TASK REQUIREMENTS » For the material below, output exactly the span from the line with "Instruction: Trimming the" to the line with "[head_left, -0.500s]", including both, and nothing besides.

PROVIDED ENTRIES »
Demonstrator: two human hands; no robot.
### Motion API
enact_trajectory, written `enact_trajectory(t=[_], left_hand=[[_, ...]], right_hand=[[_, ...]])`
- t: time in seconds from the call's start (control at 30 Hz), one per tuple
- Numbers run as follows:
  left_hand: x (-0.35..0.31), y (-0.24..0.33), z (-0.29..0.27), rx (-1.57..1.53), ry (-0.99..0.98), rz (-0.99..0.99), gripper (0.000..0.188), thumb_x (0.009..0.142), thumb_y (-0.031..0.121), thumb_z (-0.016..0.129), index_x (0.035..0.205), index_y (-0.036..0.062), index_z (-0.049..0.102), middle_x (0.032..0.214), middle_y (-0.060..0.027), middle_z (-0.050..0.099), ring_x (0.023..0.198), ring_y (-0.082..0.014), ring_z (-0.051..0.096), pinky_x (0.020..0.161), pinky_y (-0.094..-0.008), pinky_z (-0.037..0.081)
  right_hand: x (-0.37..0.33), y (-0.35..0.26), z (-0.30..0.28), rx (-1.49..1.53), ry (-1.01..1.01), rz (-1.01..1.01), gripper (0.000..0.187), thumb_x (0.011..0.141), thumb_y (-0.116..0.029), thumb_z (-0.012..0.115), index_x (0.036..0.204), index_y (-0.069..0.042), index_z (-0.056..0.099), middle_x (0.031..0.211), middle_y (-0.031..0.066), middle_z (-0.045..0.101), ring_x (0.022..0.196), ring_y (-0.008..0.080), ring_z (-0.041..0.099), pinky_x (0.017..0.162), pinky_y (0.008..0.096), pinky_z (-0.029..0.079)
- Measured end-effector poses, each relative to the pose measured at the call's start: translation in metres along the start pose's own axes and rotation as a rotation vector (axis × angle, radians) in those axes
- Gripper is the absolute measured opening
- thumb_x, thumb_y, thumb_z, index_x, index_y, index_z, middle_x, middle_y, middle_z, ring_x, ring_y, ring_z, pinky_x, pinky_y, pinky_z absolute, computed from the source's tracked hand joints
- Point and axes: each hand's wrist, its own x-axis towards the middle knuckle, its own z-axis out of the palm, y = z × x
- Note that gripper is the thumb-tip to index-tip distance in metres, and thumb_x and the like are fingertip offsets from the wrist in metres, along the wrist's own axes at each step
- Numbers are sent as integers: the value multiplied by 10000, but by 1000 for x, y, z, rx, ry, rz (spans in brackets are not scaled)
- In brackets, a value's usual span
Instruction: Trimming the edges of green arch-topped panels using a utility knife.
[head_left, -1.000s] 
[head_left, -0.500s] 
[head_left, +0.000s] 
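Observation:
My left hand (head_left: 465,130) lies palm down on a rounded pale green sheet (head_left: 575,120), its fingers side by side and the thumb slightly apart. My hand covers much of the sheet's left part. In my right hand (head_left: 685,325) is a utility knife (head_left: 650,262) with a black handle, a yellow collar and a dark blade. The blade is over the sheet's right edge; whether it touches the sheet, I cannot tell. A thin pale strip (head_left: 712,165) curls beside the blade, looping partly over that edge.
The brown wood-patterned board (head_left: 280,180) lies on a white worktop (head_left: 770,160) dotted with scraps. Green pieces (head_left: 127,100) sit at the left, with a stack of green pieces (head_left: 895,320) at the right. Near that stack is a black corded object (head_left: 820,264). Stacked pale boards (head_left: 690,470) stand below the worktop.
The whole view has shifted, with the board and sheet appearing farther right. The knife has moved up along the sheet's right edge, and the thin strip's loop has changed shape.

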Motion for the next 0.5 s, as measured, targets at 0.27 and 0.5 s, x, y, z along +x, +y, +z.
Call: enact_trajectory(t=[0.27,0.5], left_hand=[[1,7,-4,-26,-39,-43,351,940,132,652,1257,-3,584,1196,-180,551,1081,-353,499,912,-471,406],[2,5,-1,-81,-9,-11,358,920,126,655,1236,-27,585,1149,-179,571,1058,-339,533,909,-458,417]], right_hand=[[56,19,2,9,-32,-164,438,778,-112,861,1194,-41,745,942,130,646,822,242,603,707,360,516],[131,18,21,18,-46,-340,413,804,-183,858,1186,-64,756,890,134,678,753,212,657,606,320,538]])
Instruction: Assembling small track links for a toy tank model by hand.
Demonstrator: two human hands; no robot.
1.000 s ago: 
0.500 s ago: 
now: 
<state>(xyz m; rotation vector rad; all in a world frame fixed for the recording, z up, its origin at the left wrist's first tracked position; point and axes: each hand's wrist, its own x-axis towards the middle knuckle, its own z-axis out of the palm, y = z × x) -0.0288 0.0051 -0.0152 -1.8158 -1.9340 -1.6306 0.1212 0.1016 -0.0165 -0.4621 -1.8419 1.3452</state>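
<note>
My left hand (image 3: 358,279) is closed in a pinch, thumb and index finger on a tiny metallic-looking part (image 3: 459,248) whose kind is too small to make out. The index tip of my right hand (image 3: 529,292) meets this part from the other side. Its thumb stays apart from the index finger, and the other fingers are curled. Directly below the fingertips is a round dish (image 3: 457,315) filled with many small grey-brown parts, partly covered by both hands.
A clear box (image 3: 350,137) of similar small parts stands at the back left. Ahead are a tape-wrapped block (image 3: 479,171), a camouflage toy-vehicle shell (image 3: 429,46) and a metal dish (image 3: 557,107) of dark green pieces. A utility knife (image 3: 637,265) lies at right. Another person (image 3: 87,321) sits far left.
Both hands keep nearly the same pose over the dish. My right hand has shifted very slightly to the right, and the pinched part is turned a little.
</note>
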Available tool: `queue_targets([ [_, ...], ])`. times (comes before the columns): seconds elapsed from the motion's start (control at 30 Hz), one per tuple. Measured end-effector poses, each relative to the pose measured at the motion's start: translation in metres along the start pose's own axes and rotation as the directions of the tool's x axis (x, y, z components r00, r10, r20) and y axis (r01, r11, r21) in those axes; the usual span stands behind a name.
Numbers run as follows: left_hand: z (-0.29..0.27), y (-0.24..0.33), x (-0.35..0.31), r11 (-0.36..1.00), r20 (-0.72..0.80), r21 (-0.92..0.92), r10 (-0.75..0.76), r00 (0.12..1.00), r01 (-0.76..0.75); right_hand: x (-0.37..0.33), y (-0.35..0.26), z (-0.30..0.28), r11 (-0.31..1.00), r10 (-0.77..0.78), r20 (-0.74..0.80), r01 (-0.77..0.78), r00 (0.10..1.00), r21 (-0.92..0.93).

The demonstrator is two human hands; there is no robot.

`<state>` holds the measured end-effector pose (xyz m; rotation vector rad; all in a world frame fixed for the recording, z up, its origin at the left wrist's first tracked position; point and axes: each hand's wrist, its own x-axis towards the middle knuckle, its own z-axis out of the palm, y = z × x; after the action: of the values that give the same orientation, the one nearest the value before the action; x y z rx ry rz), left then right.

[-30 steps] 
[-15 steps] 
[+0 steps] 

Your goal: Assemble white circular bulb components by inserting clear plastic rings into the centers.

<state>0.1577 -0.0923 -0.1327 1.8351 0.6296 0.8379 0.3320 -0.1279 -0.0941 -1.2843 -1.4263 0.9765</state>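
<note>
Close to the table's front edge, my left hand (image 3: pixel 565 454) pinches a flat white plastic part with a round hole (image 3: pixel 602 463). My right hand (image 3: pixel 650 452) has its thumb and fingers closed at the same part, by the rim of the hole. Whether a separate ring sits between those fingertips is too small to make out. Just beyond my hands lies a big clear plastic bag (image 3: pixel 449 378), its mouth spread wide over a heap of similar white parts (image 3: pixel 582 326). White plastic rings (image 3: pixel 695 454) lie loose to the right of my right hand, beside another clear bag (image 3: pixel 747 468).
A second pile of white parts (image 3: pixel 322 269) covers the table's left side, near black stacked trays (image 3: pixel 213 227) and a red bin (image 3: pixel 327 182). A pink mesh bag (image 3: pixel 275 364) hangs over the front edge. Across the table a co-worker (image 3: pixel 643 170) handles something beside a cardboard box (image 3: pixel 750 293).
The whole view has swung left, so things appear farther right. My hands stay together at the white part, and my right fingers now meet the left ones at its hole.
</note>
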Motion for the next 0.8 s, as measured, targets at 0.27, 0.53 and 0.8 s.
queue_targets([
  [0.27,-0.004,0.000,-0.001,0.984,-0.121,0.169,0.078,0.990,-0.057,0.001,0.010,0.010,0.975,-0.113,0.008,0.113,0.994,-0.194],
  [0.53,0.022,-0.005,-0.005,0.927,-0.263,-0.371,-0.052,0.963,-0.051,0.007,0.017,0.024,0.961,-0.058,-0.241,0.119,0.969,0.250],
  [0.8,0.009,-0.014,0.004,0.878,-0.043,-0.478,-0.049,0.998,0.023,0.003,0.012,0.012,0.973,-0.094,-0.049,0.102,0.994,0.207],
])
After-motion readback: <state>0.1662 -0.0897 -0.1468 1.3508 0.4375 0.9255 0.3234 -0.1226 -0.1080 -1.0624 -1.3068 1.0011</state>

SOLUTION BELOW »
Instruction: Trimming the edges of green arch-topped panels using a utility knife.
[head_left, -1.000s] 
[head_left, -0.500s] 

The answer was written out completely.